In omaggio all’adagio christiano (nel senso di Agatha) secondo cui «nella mia fine è il mio principio», «Silvio» prepara una videocassetta. Con una videocassetta, trasmessa dal Tg4 a gennaio, era sceso in campo. Con una videocassetta, inviata a tutte le televisioni a dicembre, saluta gli italiani chiedendo loro di scendere in piazza contro «il tradimento».

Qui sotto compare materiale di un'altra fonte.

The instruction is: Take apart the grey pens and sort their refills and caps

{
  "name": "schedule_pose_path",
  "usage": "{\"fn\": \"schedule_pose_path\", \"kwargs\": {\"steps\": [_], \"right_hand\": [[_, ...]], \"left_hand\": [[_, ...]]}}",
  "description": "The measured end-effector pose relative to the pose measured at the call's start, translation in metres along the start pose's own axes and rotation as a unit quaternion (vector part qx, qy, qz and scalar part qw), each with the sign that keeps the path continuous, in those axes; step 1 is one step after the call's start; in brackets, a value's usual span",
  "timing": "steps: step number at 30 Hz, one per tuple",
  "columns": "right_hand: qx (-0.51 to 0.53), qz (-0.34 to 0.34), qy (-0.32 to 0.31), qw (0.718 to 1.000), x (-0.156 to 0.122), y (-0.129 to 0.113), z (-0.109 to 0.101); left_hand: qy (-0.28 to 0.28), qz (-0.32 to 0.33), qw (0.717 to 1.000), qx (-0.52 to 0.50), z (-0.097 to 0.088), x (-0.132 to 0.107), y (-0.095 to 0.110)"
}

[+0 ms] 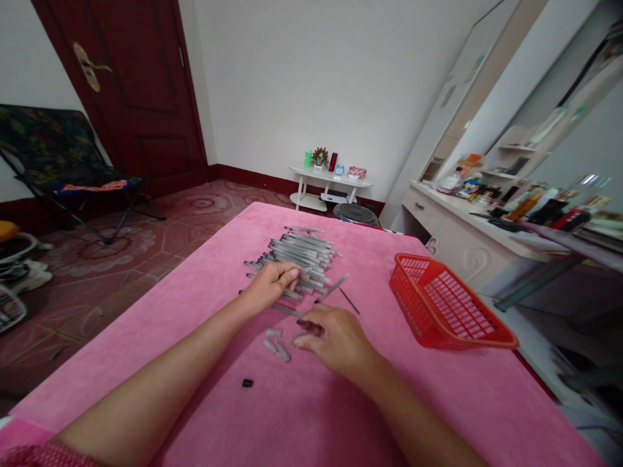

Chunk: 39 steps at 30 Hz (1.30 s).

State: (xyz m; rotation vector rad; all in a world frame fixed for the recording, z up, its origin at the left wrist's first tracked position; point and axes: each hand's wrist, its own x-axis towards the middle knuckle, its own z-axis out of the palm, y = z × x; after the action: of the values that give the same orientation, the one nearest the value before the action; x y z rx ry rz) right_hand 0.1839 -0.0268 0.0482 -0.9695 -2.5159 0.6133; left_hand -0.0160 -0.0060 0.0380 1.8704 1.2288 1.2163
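A heap of grey pens [302,256] lies on the pink tablecloth [204,272]. My left hand [270,283] rests at the near edge of the heap, fingers curled and pinched on a grey pen. My right hand [335,337] lies on the cloth closer to me, fingers closed around a thin dark piece I cannot make out. A loose grey pen barrel [332,287] and a thin dark refill [349,301] lie just beyond it. A few grey caps [276,345] sit left of my right hand, and a small black piece [247,383] lies nearer to me.
A red plastic basket [448,302] stands at the right of the table. Beyond are a white dresser with bottles [487,207], a small white shelf table [328,185], a dark red door [126,91] and a folding chair [58,162] on the tiled floor.
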Motion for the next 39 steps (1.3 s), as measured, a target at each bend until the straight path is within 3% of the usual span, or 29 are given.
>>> {"fn": "schedule_pose_path", "kwargs": {"steps": [5, 9, 12, 14, 16, 20, 23, 29, 34, 36, 39], "right_hand": [[0.111, 0.069, 0.118, 0.984, 0.006, 0.017, -0.013], [0.211, 0.08, 0.12, 0.967, 0.009, 0.026, -0.011], [0.271, 0.081, 0.11, 0.953, 0.011, 0.025, -0.007], [0.32, 0.091, 0.08, 0.94, 0.011, 0.023, -0.008], [0.378, 0.11, 0.027, 0.919, 0.011, 0.021, -0.009], [0.485, 0.157, -0.035, 0.86, 0.008, 0.02, -0.011], [0.513, 0.181, -0.047, 0.838, 0.007, 0.018, -0.01], [0.524, 0.194, -0.069, 0.827, 0.007, 0.016, -0.005], [0.541, 0.185, -0.045, 0.819, 0.007, 0.018, -0.005], [0.51, 0.181, -0.029, 0.84, 0.007, 0.02, -0.004], [0.401, 0.162, 0.032, 0.901, 0.007, 0.024, -0.002]], "left_hand": [[-0.05, 0.048, 0.989, 0.129, 0.006, -0.006, 0.017], [-0.055, 0.065, 0.99, 0.115, 0.015, -0.007, 0.023], [0.014, 0.02, 0.998, -0.061, 0.019, -0.006, 0.025], [0.066, -0.016, 0.969, -0.236, 0.02, -0.004, 0.026], [0.099, -0.045, 0.921, -0.375, 0.019, -0.003, 0.026], [0.132, -0.081, 0.86, -0.486, 0.017, -0.002, 0.019], [0.153, -0.083, 0.835, -0.522, 0.019, -0.001, 0.015], [0.141, -0.091, 0.827, -0.537, 0.025, -0.004, 0.02], [0.06, -0.119, 0.853, -0.505, 0.03, -0.009, 0.021], [0.068, -0.125, 0.861, -0.489, 0.032, -0.011, 0.02], [0.107, -0.143, 0.862, -0.474, 0.036, -0.011, 0.019]]}}
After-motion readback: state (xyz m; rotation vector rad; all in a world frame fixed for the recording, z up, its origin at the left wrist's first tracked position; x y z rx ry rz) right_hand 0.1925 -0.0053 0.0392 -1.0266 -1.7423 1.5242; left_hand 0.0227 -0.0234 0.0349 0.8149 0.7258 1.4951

Nel Transatlantico di Montecitorio si discute del «dopo». L’opzione Dini, che si materializzerà a inizio anno, non s’intravede neanche nei radar. Al netto della proposta del Pds («Serve un Ciampi bis», mette a verbale D’Alema), l’ipotesi è una sola, un «governo del Presidente». I nomi, invece, sono due: Carlo Scognamiglio, presidente del Senato. O Francesco Cossiga. Quest’ultimo si fa organizzare un incontro con Fini.

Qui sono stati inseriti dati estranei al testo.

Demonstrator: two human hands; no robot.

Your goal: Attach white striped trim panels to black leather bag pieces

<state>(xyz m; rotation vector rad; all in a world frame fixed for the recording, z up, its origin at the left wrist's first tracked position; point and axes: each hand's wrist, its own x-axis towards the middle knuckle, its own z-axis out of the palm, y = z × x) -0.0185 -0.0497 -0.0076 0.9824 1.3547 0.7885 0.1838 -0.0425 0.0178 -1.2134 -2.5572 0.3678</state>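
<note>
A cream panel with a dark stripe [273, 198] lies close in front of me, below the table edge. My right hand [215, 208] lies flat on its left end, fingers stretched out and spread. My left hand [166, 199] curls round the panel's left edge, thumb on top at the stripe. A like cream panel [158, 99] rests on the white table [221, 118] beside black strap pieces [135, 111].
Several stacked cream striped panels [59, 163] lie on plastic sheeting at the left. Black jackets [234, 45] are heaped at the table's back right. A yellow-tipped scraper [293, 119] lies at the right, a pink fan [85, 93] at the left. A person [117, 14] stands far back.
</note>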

L’appuntamento è a Palazzo Madama, nello studio del vicepresidente Romano Misserville, un post-missino che anni dopo avrebbe avuto il suo quarto d’ora di celebrità nel governo D’Alema bis. «Caro Gianfranco», scandisce l’ex capo dello Stato, «io non mi presto a formare alcun governo del ribaltone. Vorrei però sapere se da parte vostra c’è la disponibilità ad appoggiare un esecutivo da me presieduto che conduca alle elezioni». Fini, che pure ha un grande debito di riconoscenza nei confronti del Picconatore, scuote la testa: «Caro presidente, mi dispiace ma noi preferiamo Berlusconi. L’ho già detto a Mariotto Segni l’altro giorno: per Alleanza nazionale, Berlusconi innanzitutto, Berlusconi soprattutto». L’ex presidente della Repubblica non insiste più di tanto. Anche perché «Gianfranco» è irremovibile: «Per quanto mi riguarda, le uniche strade percorribili sono il Berlusconi bis o le urne. Ieri ho detto alla Camera che la Lega è finita. Mi sbagliavo. È Bossi che è finito. Con lui io e Silvio non prenderemo più neanche un caffè».

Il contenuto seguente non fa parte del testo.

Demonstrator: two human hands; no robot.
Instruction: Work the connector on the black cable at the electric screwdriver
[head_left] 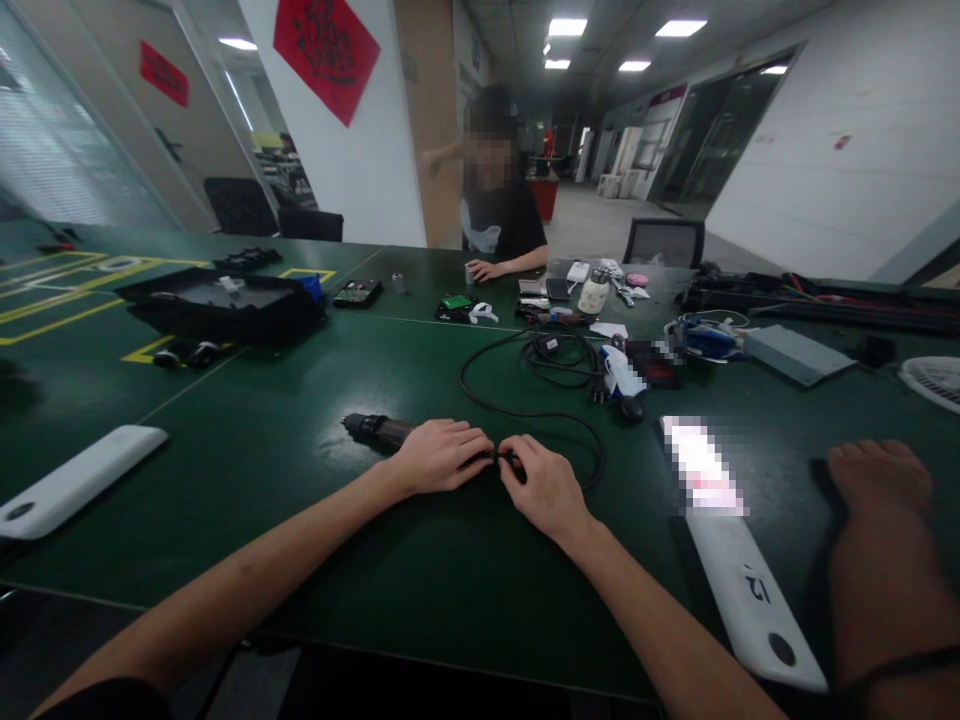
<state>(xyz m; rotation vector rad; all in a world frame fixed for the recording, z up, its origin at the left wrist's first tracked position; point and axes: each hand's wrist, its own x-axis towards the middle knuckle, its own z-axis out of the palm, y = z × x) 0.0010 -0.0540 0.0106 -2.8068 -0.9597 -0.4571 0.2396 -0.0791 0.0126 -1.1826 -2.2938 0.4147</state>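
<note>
My left hand is wrapped over the rear of an electric screwdriver, which lies on the green table with its black nose pointing left. My right hand pinches the end of a black power cable at the tool's tail. The fingertips of both hands nearly meet there. They cover the joint, so I cannot tell whether the cable end is seated in the screwdriver. From my right hand the cable loops back to a loose coil farther off.
White panels lie at left and right. Another person's forearm rests at far right. A black tray stands back left. Across the table, a person's hand is by a small cylinder. Bottle and clutter lie behind the cable.
</note>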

Mentre Fini e Cossiga sono ancora a colloquio, Papa Wojtyla sta scrivendo una lettera a François Mitterrand per chiedergli di «tornare alla fede», Boris Eltsin è alle prese con le polemiche per i raid aerei su Grozny, Alberto Tomba sta dominando lo slalom gigante dell’Alta Badia e il pentito della ’ndrangheta Cesare Polifroni sta sostenendo di fronte ai magistrati che Riina voleva uccidere Claudio Martelli. Nel frattempo c’è quella macchina, che marcia spedita verso il Quirinale. A bordo ci sono Berlusconi e le sue dimissioni. In testa, il Cavaliere, ha molti pensieri. Uno su tutti : «Si è persa una grande occasione. È come se una squadra avesse comprato un campione da trenta goal l’anno e poi gli arbitri gli si fossero accaniti contro, guardandolo in cagnesco durante ogni partita e fischiandogli sempre il fallo contro. Allora anche la squadra l’ha abbandonato. A me è successo questo». Silvio bomber, come Van Basten. Silvio e la fedeltà di Fini. Silvio e il tradimento di Bossi, la fine di un amore perso che si sarebbe poi ritrovato, anni dopo. Come nei versi di Mariano Apicella a cui spesso lo chansonnier di Arcore ha prestato la sua voce. Ma se adesso ancora lo vuoi / per ritrovar l’amore basta poco lo sai / per ritornare a vivere come prima tu ed io / e per cancellare questo falso addio.